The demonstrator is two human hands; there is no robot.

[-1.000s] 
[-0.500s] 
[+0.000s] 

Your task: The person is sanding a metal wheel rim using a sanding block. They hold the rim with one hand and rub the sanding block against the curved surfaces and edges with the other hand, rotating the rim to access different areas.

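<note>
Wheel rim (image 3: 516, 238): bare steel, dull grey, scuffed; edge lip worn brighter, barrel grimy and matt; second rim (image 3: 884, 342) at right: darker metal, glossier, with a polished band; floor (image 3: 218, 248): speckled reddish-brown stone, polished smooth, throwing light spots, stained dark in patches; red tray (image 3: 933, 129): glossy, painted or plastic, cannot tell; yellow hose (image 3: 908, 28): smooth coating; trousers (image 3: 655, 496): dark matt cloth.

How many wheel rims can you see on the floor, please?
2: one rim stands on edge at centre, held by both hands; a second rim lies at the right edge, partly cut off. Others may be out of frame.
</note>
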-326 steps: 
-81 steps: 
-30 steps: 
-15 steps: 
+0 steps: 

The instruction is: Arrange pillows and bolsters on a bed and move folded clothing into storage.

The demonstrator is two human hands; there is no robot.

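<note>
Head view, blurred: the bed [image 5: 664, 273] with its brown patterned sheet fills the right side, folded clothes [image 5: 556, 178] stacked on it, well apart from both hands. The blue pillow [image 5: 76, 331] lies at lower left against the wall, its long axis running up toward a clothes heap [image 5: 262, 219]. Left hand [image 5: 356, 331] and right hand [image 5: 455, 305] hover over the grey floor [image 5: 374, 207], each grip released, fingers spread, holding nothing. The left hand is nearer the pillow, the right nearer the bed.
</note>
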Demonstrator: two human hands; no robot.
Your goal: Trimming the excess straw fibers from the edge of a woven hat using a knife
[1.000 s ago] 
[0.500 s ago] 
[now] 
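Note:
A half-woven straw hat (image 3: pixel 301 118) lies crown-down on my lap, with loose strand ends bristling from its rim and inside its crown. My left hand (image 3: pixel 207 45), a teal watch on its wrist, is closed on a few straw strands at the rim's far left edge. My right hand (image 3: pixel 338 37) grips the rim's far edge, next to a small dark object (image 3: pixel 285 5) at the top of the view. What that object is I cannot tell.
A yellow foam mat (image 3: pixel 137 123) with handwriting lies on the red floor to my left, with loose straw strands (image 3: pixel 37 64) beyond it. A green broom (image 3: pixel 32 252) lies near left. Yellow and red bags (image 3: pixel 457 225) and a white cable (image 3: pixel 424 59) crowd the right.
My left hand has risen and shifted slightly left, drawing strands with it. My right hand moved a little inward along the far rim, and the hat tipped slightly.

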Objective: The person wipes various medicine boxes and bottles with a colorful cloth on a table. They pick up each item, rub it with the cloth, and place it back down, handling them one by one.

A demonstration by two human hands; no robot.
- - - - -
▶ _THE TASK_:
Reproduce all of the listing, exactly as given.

▶ _TASK RESPONSE_:
The demonstrator is two human hands; there is no robot.

[-1.000s] 
[-0.500s] 
[+0.000s] 

Your task: The person is sanding a metal wheel rim using a sanding block. They hold the rim with one hand and rub the sanding block against the curved surfaces and edges with the other hand, rotating the rim to access different areas.

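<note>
Wheel rim (image 3: 516, 238): bare steel, dull grey, scuffed; edge lip worn brighter, barrel grimy and matt; second rim (image 3: 884, 342) at right: darker metal, glossier, with a polished band; floor (image 3: 218, 248): speckled reddish-brown stone, polished smooth, throwing light spots, stained dark in patches; red tray (image 3: 933, 129): glossy, painted or plastic, cannot tell; yellow hose (image 3: 908, 28): smooth coating; trousers (image 3: 655, 496): dark matt cloth.

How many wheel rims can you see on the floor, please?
2: one rim stands on edge at centre, held by both hands; a second rim lies at the right edge, partly cut off. Others may be out of frame.
</note>
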-326 steps: 
-81 steps: 
-30 steps: 
-15 steps: 
+0 steps: 

The instruction is: Arrange pillows and bolsters on a bed and move folded clothing into storage.

The demonstrator is two human hands; there is no robot.

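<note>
Head view, blurred: the bed [image 5: 664, 273] with its brown patterned sheet fills the right side, folded clothes [image 5: 556, 178] stacked on it, well apart from both hands. The blue pillow [image 5: 76, 331] lies at lower left against the wall, its long axis running up toward a clothes heap [image 5: 262, 219]. Left hand [image 5: 356, 331] and right hand [image 5: 455, 305] hover over the grey floor [image 5: 374, 207], each grip released, fingers spread, holding nothing. The left hand is nearer the pillow, the right nearer the bed.
</note>
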Demonstrator: two human hands; no robot.
Your goal: Trimming the excess straw fibers from the edge of a woven hat using a knife
[1.000 s ago] 
[0.500 s ago] 
[now] 
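Note:
A half-woven straw hat (image 3: pixel 301 118) lies crown-down on my lap, with loose strand ends bristling from its rim and inside its crown. My left hand (image 3: pixel 207 45), a teal watch on its wrist, is closed on a few straw strands at the rim's far left edge. My right hand (image 3: pixel 338 37) grips the rim's far edge, next to a small dark object (image 3: pixel 285 5) at the top of the view. What that object is I cannot tell.
A yellow foam mat (image 3: pixel 137 123) with handwriting lies on the red floor to my left, with loose straw strands (image 3: pixel 37 64) beyond it. A green broom (image 3: pixel 32 252) lies near left. Yellow and red bags (image 3: pixel 457 225) and a white cable (image 3: pixel 424 59) crowd the right.
My left hand has risen and shifted slightly left, drawing strands with it. My right hand moved a little inward along the far rim, and the hat tipped slightly.
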
Objective: The person wipes various medicine boxes and bottles with a colorful cloth on a table. They pick up each item, rub it with the cloth, and place it back down, handling them one by one.

A demonstration by two human hands; no robot.

Nothing further remains in the output.